US cereal giant General Mills has indicated year-end earnings will be higher than previously expected, but admits next year's outlook may be gloomy as rising commodity costs and interest repayments eat profits.
America's number two grain manufacturer said Wednesday it anticipates earnings per share to reach $2.90 for the fiscal year ending 28 May - slightly ahead of previous predictions of $2.80-2.85 per share.
This is mainly due to "modestly above target" operating performance, along with a favourable fourth quarter tax adjustment that added an extra 3 cents value per share.
But the firm acknowledges 2007 will be tough, and will set low single-digit targets for growth in net sales and mid single-digit growth in operating profits.
General Mills, famous for the Cheerios and Yoplait brands, said next year's earnings per share will be restrained by an estimated $40m increase in interest repayments, while a rising US business tax rate will also eat into profits.

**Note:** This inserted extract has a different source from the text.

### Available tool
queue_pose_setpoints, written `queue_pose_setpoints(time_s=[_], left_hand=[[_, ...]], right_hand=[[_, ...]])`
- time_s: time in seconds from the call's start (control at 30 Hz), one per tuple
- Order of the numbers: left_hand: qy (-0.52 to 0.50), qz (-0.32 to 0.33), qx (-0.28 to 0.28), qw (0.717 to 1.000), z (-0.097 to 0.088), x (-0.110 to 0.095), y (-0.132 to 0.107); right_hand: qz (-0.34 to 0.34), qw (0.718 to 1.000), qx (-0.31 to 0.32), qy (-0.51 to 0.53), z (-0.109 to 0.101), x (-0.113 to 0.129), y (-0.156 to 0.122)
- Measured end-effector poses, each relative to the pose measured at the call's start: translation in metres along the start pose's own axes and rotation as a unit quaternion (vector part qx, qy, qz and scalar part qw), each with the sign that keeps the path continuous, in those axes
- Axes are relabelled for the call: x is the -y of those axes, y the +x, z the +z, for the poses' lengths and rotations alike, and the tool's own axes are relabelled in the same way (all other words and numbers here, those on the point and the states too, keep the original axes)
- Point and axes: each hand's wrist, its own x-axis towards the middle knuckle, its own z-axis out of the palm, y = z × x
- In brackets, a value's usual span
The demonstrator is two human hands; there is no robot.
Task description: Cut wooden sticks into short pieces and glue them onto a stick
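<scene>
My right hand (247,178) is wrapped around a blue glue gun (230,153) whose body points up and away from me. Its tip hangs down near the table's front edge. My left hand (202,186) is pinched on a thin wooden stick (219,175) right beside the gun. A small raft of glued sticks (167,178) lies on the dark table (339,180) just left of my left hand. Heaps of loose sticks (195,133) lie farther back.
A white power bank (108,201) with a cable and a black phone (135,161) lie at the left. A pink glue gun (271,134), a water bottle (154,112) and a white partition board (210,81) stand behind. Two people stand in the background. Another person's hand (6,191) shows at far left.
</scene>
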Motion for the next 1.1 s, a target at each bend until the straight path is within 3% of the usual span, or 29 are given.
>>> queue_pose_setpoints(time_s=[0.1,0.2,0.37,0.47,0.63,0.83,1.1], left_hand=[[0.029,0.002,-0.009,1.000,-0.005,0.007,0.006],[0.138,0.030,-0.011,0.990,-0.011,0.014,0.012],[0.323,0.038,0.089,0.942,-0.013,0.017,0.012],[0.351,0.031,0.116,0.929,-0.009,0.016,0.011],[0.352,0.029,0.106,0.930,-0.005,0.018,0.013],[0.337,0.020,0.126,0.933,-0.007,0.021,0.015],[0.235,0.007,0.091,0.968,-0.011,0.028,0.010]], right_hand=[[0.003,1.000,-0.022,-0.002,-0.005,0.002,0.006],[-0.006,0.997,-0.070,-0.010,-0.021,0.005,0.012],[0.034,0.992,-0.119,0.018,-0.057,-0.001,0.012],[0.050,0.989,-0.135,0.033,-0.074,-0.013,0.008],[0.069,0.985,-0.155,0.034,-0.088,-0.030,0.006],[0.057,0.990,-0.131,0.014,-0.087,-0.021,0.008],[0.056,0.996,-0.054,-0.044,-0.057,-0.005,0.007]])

Like many other food producers General Mills is suffering from rising costs, which are holding back profits, despite increasing sales.
Net sales for last quarter, ended 26 February, were $2.86bn, up three per cent on the previous year.
However, operating profit from its three segments increased by only $1m to $479m.
"Results for the third quarter met our expectations," said the firm's chairman and chief executive officer Steve Sanger.
"All three of our business segments posted net sales increases in the quarter. But as we anticipated, profit growth was restrained by higher input costs - primarily commodities and fuel - higher employee benefits expense and increased advertising investment," he said.
General Mills markets over 100 brands worldwide including Häagen-Dazs, Pillsbury, Green Giant, Old El Paso, and Wheaties. But the firm is dominant in the US cereals market, where it is second only to Kellogg's.
However, according to the FAO, world cereal demand is forecast to surpass supply in the coming 2006/07 marketing year, pushing down stocks to an uncomfortably low level and continuing the steady upward trend in prices. This is expected to affect grain producers around the world, not least General Mills.
The company's year-end results for 2006 are expected on 27 June.